Nun ist sie, wie das Deutsche Theater meldet, nach kurzer Krankheit im Alter von 90 Jahren gestorben. An diesem Hause begann die in Böhmen geborene und in Magdeburg ausgebildete Schauspielerin nach einem ersten Engagement in Greifswald ihre Karriere. Sie blieb vier Jahre, bis 1958, bei Wolfgang Langhoff am Deutschen Theater, debütierte bei der Defa als Filmschauspielerin und ging dann mit Ida Ehre nach Hamburg, wo sie erst in den dortigen Kammerspielen und dann am Thalia-Theater engagiert war. 2009 wurde sie hier zum Ehrenmitglied ernannt.

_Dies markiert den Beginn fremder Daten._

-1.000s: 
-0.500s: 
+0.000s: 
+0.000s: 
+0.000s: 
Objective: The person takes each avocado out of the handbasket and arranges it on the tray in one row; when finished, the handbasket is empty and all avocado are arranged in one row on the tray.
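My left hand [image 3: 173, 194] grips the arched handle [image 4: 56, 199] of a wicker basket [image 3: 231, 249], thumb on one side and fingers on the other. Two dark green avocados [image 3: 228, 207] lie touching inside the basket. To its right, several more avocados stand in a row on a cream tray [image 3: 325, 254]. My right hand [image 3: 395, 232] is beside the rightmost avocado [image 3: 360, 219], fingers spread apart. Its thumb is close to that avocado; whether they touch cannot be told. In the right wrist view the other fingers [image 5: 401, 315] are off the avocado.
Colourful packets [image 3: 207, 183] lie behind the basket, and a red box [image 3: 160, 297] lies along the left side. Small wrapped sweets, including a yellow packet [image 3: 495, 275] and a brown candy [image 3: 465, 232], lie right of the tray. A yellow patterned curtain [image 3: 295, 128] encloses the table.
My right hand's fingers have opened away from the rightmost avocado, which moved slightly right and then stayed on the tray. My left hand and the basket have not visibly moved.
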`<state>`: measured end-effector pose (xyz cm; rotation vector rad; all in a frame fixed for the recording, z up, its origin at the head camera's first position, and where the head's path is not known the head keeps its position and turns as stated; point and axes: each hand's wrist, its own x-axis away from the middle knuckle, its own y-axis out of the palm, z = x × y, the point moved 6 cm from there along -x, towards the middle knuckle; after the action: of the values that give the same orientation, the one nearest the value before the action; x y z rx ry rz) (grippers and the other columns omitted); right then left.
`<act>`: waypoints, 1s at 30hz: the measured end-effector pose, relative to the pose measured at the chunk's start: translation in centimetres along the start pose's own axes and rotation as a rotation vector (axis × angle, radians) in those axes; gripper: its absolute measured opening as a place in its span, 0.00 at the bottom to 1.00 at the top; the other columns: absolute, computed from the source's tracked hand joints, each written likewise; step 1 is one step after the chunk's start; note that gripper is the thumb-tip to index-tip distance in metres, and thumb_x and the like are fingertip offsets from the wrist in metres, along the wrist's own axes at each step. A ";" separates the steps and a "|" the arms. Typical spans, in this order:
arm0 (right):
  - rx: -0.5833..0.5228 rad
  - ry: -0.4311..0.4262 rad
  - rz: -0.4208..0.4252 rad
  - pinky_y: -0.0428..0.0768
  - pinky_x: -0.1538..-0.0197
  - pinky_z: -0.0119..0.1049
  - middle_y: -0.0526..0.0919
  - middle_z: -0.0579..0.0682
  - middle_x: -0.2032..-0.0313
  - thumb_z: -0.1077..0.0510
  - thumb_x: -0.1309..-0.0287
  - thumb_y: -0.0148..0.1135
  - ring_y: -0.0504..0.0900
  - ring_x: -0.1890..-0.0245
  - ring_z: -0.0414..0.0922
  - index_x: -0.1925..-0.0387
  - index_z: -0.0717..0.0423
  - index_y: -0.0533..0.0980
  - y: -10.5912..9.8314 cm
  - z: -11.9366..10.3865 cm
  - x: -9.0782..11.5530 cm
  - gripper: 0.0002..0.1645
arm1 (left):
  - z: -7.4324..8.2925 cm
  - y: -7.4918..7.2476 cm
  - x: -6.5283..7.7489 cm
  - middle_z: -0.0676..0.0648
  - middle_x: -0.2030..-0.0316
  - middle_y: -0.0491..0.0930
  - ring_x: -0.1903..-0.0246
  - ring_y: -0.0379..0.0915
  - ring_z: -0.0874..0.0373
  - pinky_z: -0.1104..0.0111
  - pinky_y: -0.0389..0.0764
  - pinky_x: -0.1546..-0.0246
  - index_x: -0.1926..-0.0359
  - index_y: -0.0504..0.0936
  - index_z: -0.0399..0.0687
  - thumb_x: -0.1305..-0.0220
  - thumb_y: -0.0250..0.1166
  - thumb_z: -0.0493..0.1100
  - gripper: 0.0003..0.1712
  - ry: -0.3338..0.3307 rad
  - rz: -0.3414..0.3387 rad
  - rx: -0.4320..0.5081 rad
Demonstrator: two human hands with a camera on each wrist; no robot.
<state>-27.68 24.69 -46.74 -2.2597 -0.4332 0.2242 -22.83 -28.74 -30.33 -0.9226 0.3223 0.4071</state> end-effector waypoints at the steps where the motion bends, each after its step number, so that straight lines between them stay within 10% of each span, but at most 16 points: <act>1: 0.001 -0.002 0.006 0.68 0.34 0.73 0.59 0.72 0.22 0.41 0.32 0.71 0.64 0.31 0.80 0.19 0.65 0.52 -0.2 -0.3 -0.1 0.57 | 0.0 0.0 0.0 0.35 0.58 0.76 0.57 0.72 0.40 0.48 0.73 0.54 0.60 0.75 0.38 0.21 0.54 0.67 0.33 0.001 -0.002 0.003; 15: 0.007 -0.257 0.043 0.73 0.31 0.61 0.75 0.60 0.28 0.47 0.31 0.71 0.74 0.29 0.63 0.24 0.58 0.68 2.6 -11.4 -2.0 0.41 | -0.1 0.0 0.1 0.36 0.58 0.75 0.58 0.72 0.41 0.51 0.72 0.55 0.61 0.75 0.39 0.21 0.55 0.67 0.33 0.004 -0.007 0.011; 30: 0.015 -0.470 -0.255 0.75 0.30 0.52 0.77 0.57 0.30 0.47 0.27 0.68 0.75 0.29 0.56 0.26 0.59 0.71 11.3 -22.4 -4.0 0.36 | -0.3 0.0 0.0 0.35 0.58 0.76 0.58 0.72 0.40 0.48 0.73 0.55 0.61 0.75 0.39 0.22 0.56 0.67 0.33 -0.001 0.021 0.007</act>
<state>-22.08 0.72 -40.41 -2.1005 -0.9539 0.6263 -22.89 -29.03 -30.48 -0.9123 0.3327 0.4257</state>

Als ihr damaliger Intendant Ulrich Khuon nach Berlin ging und das Deutsche Theater übernahm, folgte sie ihm als regelmäßiger Gast und spielte unter anderem bei Stephan Kimmig, Andreas Kriegenburg. „Katja Matz“, schreibt Khuon in seinem Nachruf auf der Homepage des Theaters, „hatte die Fähigkeit Wege mitzugehen, nicht Bescheid zu wissen, einfach neugierig zu bleiben, auch auf Menschen.“ Wir wussten schon damals, dass sie uns fehlen würde. Und das war es vielleicht, was sie bei ihrem Auftritt vor zwei Jahren lächeln ließ.